The use of a manifest supports this custom grouping, and also supports other custom objects. In order to accession complex content, an additional manifest must be submitted along with the generic preassembly manifest.csv file. This manifest makes it possible to control:

  • how files are grouped into resources*
  • whether each file should be accessible from the Purl or only stored in preservation
  • how resources are labeled
  • the order in which resources appear in the viewer
  • the role of a file

* definition of a resource: a resource is a grouping of files that all fill the same purpose. All files in an object must be part of at least one resource. Examples of resources are:

  • a single "video" resource in a media object may contain: the high-quality archival copy of a video plus the web-accessible streaming copy of the same video
  • a single "page" resource in a book object may contain: the high-quality archival scan of a page, the web-accessible JP2 version of that scan, the OCR text from that page, and a PDF of a page

Accessioning with a file manifest

To use a file manifest to accession complex content when starting a new job, configuration everything as normal, selecting the options below:

  • "Content structure" drop-down menu == Choose the content type, be sure to select "Media" for media objects.
  • "Content metadata creation" drop-down menu == "Default"
  • "I have a file manifest" checkbox == checked
  • "Preserve, Shelve, Publish Settings" radio button == "Default"

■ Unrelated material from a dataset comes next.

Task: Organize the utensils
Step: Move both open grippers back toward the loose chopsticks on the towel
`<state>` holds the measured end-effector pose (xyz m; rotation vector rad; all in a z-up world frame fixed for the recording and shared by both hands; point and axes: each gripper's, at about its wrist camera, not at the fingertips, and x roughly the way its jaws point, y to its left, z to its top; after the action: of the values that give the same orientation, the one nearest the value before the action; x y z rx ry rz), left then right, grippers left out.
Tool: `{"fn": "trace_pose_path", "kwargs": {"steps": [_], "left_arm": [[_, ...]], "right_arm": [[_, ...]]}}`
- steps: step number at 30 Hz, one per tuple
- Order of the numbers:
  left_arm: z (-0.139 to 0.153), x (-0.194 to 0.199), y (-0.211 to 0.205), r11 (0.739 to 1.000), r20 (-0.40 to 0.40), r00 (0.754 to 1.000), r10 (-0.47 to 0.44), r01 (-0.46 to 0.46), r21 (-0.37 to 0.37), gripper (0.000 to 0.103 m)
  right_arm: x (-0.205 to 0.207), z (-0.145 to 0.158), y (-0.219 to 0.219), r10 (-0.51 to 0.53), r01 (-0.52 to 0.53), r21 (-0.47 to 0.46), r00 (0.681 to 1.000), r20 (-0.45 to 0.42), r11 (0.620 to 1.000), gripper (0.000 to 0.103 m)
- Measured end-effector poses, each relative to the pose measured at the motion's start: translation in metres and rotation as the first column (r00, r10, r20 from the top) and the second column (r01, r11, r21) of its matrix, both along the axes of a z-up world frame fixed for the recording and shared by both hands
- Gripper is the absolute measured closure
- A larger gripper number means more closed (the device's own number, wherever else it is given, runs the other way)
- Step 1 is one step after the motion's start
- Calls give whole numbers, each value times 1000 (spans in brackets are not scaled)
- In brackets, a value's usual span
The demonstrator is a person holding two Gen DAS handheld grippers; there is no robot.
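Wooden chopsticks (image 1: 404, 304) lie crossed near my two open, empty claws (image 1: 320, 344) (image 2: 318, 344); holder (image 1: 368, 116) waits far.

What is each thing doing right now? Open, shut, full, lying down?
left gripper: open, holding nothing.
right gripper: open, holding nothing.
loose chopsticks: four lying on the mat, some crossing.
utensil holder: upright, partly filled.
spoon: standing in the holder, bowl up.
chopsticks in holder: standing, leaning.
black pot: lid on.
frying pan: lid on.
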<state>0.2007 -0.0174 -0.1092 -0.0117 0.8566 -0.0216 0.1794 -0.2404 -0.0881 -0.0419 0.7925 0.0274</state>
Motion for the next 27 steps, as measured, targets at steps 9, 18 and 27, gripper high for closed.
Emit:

Then you must create a manifest called "file_manifest.csv" listing all of the files in all of your objects, and place this manifest file in the same location as the "manifest.csv" file with your content. The structure of this manifest file is described below.

The file manifest

The file_manifest.csv must be formatted as follows:

druid,filename,resource_label,sequence,publish,preserve,shelve,resource_type
oo000oo0001,filename,human-readable label,number,yes/no,yes/no,yes/no,video/audio/image/file/object/media

Please note that the second line of the CSV above is only providing an example description of what data goes in which field. It should be taken out before submitting the CSV.

The required columns must be labeled exactly as below and are defined as follows:

  • druid: the druid corresponding to the files for the given object. The files must be in a folder where the folder name is the same as the druid.
  • filename: the name of the file found in the object identified in the first column; can be multiple rows per object
  • resource_label: a human-readable label for the resource (note: all files in the same resource should have the same resource_label)
  • sequence: a number indicating the sequence in which the resources should be listed on the PURL, starting from 1. This column is also used to define when a new resource begins, which is when you have the next sequence listed (e.g. 2) - incrementing the sequence indicates a new resource. You should make the sequences sequential (e.g. 1,2,3,...)
  • publish: whether the file should be listed on the PURL (yes/no)
  • preserve: whether the file should be stored in preservation (yes/no)
  • shelve: whether the file should be stored on the digital Stacks (yes/no)
  • resource_type: the type that should be given to the resource (note: as with the label, all files in the same resource should have the same resource_type)

In addition, there are two optional columns you can add. They can be left off the file_manifest.csv if not needed, but if you do add these columns to the header of the csv, leave these fields blank for all the files where you do not wish to assign a value.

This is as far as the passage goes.